Transcribe each line of the material as it is, and drop any picture.

COLLECTED DATA:
========

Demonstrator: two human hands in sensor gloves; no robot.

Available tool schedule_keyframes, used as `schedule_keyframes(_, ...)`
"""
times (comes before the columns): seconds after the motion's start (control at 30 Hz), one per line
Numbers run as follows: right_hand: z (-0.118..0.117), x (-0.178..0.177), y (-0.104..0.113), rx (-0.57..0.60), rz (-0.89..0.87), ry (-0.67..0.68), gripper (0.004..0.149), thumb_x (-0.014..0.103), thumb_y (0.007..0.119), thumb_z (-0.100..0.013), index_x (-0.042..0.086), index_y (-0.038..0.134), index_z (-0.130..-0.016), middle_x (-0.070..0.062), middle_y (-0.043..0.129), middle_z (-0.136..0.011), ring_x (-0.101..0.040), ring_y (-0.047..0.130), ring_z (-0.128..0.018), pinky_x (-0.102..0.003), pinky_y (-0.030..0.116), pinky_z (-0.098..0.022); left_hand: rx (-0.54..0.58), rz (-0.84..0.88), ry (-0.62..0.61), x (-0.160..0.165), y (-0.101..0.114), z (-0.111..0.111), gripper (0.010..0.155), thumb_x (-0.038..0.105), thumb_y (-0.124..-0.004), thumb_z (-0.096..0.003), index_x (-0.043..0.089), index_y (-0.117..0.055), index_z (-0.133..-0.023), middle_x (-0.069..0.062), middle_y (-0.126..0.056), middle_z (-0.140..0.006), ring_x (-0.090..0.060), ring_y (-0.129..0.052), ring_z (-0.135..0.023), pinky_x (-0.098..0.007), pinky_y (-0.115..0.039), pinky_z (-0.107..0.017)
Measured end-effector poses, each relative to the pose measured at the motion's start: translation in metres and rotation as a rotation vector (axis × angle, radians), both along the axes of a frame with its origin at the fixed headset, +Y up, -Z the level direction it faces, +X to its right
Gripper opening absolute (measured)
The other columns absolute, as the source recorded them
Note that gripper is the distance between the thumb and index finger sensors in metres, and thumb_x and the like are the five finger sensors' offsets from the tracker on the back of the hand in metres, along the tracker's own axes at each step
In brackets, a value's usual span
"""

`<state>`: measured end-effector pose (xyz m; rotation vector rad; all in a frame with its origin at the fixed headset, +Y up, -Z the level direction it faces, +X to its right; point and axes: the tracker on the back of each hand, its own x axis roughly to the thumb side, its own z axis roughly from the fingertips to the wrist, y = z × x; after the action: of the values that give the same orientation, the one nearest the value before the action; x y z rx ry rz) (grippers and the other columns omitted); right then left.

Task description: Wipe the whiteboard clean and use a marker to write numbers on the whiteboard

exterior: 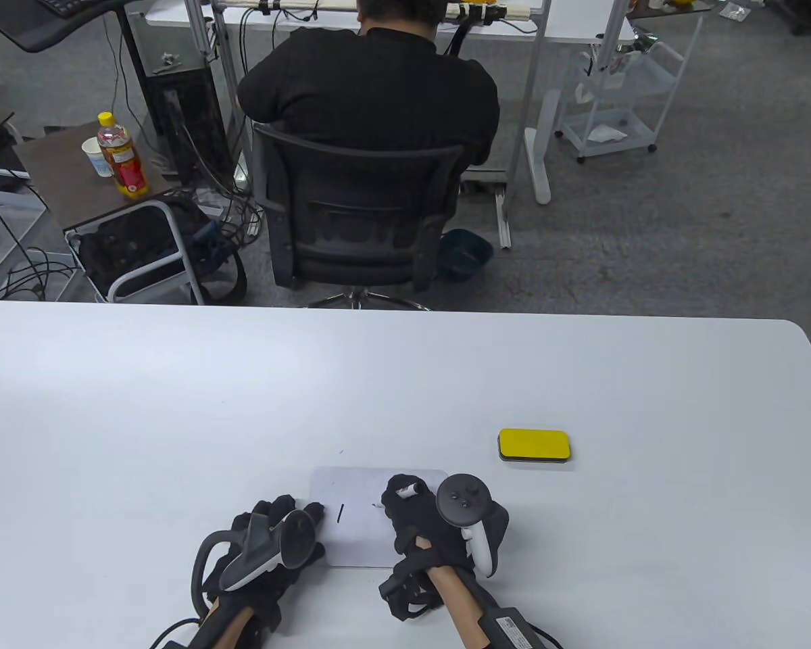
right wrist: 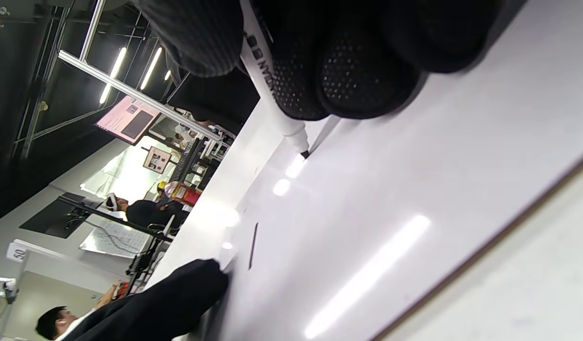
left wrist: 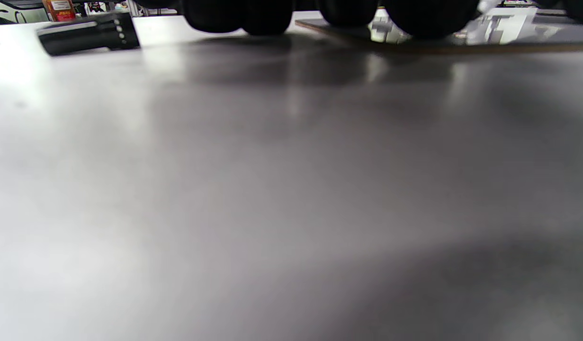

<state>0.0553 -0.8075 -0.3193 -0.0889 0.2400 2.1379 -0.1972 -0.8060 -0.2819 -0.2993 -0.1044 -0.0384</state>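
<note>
A small whiteboard (exterior: pixel 358 541) lies near the table's front edge with one short black stroke (exterior: pixel 340 513) on it. My right hand (exterior: pixel 402 493) grips a white marker (exterior: pixel 412 488) over the board's upper right part. In the right wrist view the marker (right wrist: pixel 272 99) has its black tip down on the whiteboard (right wrist: pixel 390 189), to the right of the stroke (right wrist: pixel 253 246). My left hand (exterior: pixel 297 517) rests with its fingertips on the board's left edge. The left wrist view shows those fingertips (left wrist: pixel 267 16) on the table beside the board's edge (left wrist: pixel 461 46).
A yellow eraser (exterior: pixel 534 446) lies on the white table (exterior: pixel 176 405) to the right, beyond the board. A short black cylinder (left wrist: pixel 87 35) lies on the table left of my left hand. Behind the table a person sits in an office chair (exterior: pixel 358 216).
</note>
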Motion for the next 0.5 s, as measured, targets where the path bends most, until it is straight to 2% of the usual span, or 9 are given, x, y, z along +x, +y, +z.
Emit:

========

ANSWER TO THIS PROBLEM:
Demonstrator: two human hands in sensor gloves; no robot.

Available tool schedule_keyframes, used as `schedule_keyframes(_, ...)`
"""
times (comes before the columns): seconds after the motion's start (control at 30 Hz), one per line
Numbers run as follows: right_hand: z (-0.118..0.117), x (-0.178..0.177), y (-0.104..0.113), rx (-0.57..0.60), rz (-0.89..0.87), ry (-0.67..0.68), gripper (0.004..0.149), thumb_x (-0.014..0.103), thumb_y (0.007..0.119), thumb_z (-0.100..0.013), index_x (-0.042..0.086), index_y (-0.038..0.134), index_z (-0.130..-0.016), middle_x (-0.070..0.062), middle_y (-0.043..0.129), middle_z (-0.136..0.011), ring_x (-0.101..0.040), ring_y (-0.047..0.130), ring_z (-0.128..0.018), pinky_x (-0.102..0.003), pinky_y (-0.030..0.116), pinky_z (-0.098..0.022); left_hand: rx (-0.54..0.58), rz (-0.84..0.88), ry (-0.62..0.61), x (-0.160..0.165), y (-0.101..0.114), z (-0.111..0.111), gripper (0.010..0.155), thumb_x (-0.038..0.105), thumb_y (-0.124..-0.004), thumb_z (-0.096..0.003), index_x (-0.043..0.089), index_y (-0.117..0.055), index_z (-0.133..-0.023), middle_x (-0.069..0.062), middle_y (-0.126..0.056), middle_z (-0.140..0.006), ring_x (-0.090..0.060), ring_y (-0.129..0.052), ring_z (-0.135..0.023), pinky_x (-0.098..0.007), pinky_y (-0.115..0.039), pinky_z (-0.107..0.017)
Measured end-effector poses, each relative to the pose measured at the motion's start: translation in metres and rotation as a rotation vector (axis × angle, radians), both along the axes of a frame with its origin at the fixed headset, +Y up, -Z the level direction it faces, +X to its right
Gripper opening absolute (measured)
The other columns absolute, as the source recorded them
Note that gripper is the distance between the thumb and index finger sensors in metres, and thumb_x and the like are the five finger sensors' offsets from the tracker on the back of the hand in metres, along the tracker's own axes at each step
In brackets, a value's usual span
"""

`<state>`: measured end-effector pose (xyz m; rotation vector rad; all in a frame with its origin at the fixed headset, +Y up, -Z the level direction it faces, +X to its right; point and axes: the tracker on the back of each hand, its own x axis roughly to the thumb side, its own z axis roughly from the fingertips to the wrist, y = z × x; after the action: of the values that give the same orientation, the one nearest the value before the action; x y z rx ry rz) (grippers and the other columns omitted); right then left.

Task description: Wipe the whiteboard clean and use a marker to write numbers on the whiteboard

exterior: 
right wrist: 
left wrist: 

<state>0.0553 -0.8075 -0.3193 -0.0889 0.2400 2.1379 -0.1972 -0.8060 -0.2819 -0.2993 -0.1044 -0.0384</state>
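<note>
A small whiteboard (exterior: pixel 358 541) lies near the table's front edge with one short black stroke (exterior: pixel 340 513) on it. My right hand (exterior: pixel 402 493) grips a white marker (exterior: pixel 412 488) over the board's upper right part. In the right wrist view the marker (right wrist: pixel 272 99) has its black tip down on the whiteboard (right wrist: pixel 390 189), to the right of the stroke (right wrist: pixel 253 246). My left hand (exterior: pixel 297 517) rests with its fingertips on the board's left edge. The left wrist view shows those fingertips (left wrist: pixel 267 16) on the table beside the board's edge (left wrist: pixel 461 46).
A yellow eraser (exterior: pixel 534 446) lies on the white table (exterior: pixel 176 405) to the right, beyond the board. A short black cylinder (left wrist: pixel 87 35) lies on the table left of my left hand. Behind the table a person sits in an office chair (exterior: pixel 358 216).
</note>
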Motion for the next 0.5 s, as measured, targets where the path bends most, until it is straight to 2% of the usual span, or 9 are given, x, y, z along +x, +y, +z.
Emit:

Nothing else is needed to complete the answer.